Perhaps it was my Shingrix-addled brain—but we all know that’s an excuse—I decided to watch Creature (1985) and Attack of the Giant Leeches (timeless) over the past couple of days. The former was a decision made when not having the energy to read, I could still search Amazon Prime for “free to me.” I was all set to start Attack of the Giant Leeches when I scrolled over Creature only to learn it would be free for only eight hours more. I recalled, somewhere in the haze, that a movie called Creature was on my watch list, and since time was running out, I clicked play. Clearly a knock-off of Alien, with even a Sigourney Weaver stand-in, it was one of the most badly written films I’d seen in a long time. I was surprised to learn it’d had a theatrical release.
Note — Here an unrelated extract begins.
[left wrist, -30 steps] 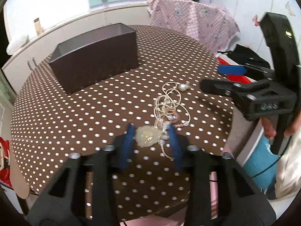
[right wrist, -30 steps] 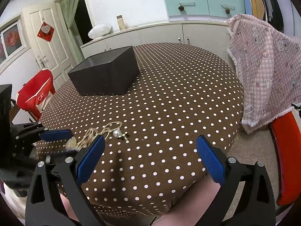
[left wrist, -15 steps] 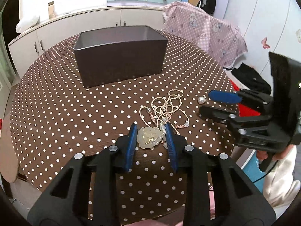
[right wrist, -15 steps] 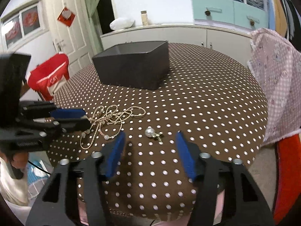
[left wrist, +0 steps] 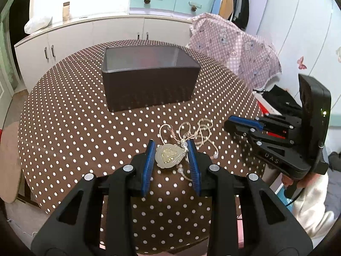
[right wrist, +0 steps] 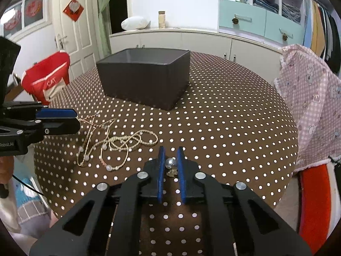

A crew stranded on Titan, one of Saturn’s moons, finds a creature—one that looks like a down market version of Ridley Scott’s nightmare—that feeds on unsuspecting astronauts. Still, the surprises kept coming. The impossibly pretty women and rugged men of the crew seemed unlikely. And was that Klaus Kinski trying a move on the security officer that he wouldn’t have survived if he’d tried it on Sigourney? And how was it even possible that this was nominated for the Best Horror Film of 1985 at the Saturn Awards? Okay, granted 1985 wasn’t a banner year for horror, but Creature really doesn’t seem to hit the bill for “best of” category—but it was over 25 years after a classic.
Attack of the Giant Leeches is obviously the lesser of the two movies, but it falls into the category of “so bad it’s good.” The leeches are clearly people in rubber suits, and the caricatures of the hooch-swillin’ swamp-dwellin’ lazy ole homeboys is just too good to pass up. And the fact that it’s just over an hour long is a bonus when you’re having trouble keeping your eyes open. Those black-and-white sci-fi horror films of the fifties sure take me back to more innocent times (not the fifties, and the film isn’t all that innocent). Given that both movies were free on Prime, and given that my head was fuzzy from my vaccine, I counted this as a worthwhile effort at staying awake. We seem to have come to a more sophisticated era, in many regards. Such films can’t compete with their modern-day counterparts and even streaming companies are producing their own these days. There’s something to those older films, however, and maybe it’s helped along by a shot in the arm.